### Dataset records ###

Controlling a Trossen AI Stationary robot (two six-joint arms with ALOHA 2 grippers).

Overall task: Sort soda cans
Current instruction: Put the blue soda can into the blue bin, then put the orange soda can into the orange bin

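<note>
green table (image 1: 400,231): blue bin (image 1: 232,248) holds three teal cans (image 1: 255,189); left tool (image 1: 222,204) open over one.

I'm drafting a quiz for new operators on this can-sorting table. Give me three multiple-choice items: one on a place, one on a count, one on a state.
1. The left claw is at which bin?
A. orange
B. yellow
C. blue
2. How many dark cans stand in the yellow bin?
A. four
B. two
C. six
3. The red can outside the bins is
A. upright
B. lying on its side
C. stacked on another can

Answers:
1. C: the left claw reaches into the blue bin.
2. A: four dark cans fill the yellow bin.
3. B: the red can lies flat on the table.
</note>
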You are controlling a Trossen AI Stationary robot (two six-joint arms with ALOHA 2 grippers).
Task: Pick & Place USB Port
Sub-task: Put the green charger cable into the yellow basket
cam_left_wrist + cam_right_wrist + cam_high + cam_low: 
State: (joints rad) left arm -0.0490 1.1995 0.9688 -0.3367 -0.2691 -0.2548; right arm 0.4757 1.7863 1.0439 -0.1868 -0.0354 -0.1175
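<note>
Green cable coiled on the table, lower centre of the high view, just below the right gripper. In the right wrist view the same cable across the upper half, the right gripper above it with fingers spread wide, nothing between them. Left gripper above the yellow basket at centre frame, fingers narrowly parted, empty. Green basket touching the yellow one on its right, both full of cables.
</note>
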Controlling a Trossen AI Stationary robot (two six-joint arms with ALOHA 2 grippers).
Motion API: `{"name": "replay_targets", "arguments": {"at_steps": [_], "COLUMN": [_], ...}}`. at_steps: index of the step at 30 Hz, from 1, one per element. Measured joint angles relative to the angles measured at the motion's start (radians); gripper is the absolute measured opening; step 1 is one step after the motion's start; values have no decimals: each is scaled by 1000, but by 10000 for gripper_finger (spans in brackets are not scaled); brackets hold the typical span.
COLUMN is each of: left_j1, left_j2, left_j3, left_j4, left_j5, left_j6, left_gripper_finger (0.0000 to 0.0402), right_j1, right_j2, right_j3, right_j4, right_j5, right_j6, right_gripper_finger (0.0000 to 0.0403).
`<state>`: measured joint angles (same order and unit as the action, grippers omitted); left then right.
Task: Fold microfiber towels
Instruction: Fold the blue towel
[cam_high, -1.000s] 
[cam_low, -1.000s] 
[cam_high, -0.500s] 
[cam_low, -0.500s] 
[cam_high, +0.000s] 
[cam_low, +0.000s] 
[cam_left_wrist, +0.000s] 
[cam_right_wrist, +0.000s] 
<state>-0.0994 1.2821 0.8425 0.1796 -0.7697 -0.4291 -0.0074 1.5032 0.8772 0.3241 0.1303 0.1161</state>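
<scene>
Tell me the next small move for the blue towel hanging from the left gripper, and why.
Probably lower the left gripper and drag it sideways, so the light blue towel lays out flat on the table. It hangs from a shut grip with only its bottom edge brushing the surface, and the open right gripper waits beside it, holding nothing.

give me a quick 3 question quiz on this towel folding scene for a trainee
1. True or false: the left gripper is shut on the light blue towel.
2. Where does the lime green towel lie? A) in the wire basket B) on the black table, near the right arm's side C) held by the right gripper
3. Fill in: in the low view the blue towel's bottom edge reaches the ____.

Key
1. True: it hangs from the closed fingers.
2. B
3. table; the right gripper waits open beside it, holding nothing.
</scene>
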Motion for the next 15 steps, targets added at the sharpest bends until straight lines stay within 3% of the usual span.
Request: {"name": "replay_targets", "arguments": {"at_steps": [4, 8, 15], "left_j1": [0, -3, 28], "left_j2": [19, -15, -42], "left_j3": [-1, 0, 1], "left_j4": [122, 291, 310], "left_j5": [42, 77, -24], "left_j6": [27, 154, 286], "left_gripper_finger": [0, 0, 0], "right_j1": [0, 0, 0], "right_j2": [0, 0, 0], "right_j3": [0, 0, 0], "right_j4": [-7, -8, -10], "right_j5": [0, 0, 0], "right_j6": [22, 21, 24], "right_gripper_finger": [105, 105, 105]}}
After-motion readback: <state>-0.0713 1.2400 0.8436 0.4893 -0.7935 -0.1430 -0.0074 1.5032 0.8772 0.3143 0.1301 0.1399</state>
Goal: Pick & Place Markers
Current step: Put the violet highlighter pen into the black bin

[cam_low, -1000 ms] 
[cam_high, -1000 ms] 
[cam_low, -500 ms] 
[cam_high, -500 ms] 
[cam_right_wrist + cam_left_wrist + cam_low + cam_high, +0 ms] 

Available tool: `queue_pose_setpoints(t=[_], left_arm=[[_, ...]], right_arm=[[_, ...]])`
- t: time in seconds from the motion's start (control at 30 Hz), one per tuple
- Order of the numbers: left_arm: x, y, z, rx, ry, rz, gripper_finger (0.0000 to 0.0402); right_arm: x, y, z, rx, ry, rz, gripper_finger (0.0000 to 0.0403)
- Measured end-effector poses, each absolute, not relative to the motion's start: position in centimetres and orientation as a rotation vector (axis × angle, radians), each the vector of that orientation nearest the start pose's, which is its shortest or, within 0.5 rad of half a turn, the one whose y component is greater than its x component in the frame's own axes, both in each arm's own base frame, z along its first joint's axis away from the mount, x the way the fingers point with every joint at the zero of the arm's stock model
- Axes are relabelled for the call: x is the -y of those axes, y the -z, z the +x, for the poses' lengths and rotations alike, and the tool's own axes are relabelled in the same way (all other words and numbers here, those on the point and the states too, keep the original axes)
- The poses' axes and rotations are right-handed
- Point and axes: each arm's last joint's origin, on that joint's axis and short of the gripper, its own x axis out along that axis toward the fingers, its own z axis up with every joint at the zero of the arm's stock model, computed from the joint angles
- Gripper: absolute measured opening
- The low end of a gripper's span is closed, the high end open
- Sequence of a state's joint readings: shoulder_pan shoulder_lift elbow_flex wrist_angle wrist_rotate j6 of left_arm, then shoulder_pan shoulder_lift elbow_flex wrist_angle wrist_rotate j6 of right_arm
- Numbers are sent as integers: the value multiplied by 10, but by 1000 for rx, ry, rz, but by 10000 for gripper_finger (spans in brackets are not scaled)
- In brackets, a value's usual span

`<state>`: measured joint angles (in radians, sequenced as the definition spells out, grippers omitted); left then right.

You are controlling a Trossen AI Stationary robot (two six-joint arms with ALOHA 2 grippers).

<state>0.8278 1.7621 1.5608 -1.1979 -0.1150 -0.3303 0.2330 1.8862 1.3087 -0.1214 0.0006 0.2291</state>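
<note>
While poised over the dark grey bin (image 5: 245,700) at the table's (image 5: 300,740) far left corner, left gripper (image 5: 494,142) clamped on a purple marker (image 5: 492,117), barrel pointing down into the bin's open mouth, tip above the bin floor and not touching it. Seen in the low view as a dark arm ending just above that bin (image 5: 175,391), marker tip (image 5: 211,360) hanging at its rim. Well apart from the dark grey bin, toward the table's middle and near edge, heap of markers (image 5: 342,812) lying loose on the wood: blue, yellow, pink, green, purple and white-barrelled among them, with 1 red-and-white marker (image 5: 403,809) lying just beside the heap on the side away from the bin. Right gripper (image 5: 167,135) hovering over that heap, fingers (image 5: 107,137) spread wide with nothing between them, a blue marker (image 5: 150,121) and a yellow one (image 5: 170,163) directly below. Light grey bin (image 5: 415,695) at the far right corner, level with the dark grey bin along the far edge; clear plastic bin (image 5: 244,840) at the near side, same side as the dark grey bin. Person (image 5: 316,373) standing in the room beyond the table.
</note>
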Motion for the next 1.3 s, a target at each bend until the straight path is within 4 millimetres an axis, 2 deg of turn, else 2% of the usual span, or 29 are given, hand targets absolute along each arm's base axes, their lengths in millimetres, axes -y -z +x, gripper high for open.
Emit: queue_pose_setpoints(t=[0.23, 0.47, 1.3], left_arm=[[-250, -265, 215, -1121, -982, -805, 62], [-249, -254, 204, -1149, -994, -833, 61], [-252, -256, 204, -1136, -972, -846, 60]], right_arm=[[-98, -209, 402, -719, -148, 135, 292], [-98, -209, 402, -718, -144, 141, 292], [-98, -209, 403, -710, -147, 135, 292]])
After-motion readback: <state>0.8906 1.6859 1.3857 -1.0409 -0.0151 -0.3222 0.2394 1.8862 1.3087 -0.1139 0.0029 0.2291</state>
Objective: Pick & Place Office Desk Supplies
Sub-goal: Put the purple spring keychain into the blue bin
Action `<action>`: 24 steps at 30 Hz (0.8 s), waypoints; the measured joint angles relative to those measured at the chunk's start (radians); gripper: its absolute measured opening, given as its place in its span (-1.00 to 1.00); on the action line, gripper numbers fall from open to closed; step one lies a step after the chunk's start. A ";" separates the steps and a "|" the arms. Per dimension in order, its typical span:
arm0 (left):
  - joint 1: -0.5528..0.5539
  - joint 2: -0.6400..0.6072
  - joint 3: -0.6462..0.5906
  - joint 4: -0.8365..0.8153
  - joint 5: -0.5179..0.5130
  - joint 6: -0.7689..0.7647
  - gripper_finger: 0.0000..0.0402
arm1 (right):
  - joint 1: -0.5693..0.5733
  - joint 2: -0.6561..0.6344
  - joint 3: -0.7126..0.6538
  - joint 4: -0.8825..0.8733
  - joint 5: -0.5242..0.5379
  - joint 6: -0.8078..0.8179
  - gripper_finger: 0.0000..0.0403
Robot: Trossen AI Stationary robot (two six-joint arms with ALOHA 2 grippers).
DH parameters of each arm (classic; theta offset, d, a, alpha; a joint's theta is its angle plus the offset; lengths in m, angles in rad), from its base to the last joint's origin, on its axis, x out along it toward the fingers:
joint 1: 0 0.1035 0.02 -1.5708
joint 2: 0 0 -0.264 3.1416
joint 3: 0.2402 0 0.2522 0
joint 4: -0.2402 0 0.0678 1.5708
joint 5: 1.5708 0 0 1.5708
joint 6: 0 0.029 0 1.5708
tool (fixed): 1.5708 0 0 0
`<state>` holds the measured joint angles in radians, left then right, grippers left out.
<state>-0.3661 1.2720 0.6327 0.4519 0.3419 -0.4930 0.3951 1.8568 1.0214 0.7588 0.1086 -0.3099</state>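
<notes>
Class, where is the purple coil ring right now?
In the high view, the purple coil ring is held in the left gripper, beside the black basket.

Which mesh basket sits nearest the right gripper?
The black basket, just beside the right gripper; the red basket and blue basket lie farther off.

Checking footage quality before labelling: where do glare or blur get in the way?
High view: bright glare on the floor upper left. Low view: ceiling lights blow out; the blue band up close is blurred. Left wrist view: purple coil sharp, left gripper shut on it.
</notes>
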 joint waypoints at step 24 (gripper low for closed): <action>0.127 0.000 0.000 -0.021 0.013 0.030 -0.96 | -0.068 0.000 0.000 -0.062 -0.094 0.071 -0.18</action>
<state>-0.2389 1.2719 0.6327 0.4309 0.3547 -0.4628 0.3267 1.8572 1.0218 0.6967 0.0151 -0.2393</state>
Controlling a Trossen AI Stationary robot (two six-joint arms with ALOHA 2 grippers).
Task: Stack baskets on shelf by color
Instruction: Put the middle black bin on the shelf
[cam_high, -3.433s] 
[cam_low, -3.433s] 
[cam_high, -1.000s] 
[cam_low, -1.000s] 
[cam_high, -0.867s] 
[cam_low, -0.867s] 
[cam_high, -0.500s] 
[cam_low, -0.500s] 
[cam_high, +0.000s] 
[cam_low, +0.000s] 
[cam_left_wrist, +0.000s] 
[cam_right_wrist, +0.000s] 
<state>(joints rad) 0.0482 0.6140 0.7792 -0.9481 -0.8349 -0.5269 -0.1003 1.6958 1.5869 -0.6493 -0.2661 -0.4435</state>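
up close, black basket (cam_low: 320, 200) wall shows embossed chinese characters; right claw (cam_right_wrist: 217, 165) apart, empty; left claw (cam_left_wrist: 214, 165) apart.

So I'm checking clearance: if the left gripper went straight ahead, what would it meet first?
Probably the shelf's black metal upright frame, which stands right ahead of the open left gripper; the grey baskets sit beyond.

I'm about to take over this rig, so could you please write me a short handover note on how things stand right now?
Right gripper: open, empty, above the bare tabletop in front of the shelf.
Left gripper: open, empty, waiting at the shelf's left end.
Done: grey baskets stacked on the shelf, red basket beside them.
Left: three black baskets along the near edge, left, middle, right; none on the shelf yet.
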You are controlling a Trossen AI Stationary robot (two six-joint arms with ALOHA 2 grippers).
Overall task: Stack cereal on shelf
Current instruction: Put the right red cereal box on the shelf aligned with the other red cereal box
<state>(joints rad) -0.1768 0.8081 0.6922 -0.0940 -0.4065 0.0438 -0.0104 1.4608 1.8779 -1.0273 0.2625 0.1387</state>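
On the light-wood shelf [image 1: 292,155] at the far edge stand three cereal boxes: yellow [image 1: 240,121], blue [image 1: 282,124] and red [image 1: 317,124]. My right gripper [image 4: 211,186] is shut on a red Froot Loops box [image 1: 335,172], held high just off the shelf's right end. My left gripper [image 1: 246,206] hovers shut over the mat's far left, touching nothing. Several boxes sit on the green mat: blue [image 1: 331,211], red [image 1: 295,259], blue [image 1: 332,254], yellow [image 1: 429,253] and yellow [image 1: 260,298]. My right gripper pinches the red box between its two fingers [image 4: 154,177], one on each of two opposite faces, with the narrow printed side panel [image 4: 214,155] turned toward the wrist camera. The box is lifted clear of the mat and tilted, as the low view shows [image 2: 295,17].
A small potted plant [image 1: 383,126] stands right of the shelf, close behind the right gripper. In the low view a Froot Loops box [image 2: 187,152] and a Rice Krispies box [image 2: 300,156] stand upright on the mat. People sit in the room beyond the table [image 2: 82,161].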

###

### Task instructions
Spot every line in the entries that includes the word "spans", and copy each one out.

### Written answer
Motion API: `{"name": "replay_targets", "arguments": {"at_steps": [_], "COLUMN": [_], ...}}`. at_steps: index of the step at 30 Hz, from 1, one per element. Measured joint angles relative to the angles measured at the motion's start (radians); gripper is the absolute measured opening; step 1 is one step after the motion's start; values have no decimals: each is scaled by 1000, but by 10000 for gripper_finger (spans in brackets are not scaled); brackets hold the typical span.
- Numbers are sent as integers: the value multiplied by 10, but by 1000 for rx, ry, rz, but by 10000 for gripper_finger (spans in brackets are not scaled)

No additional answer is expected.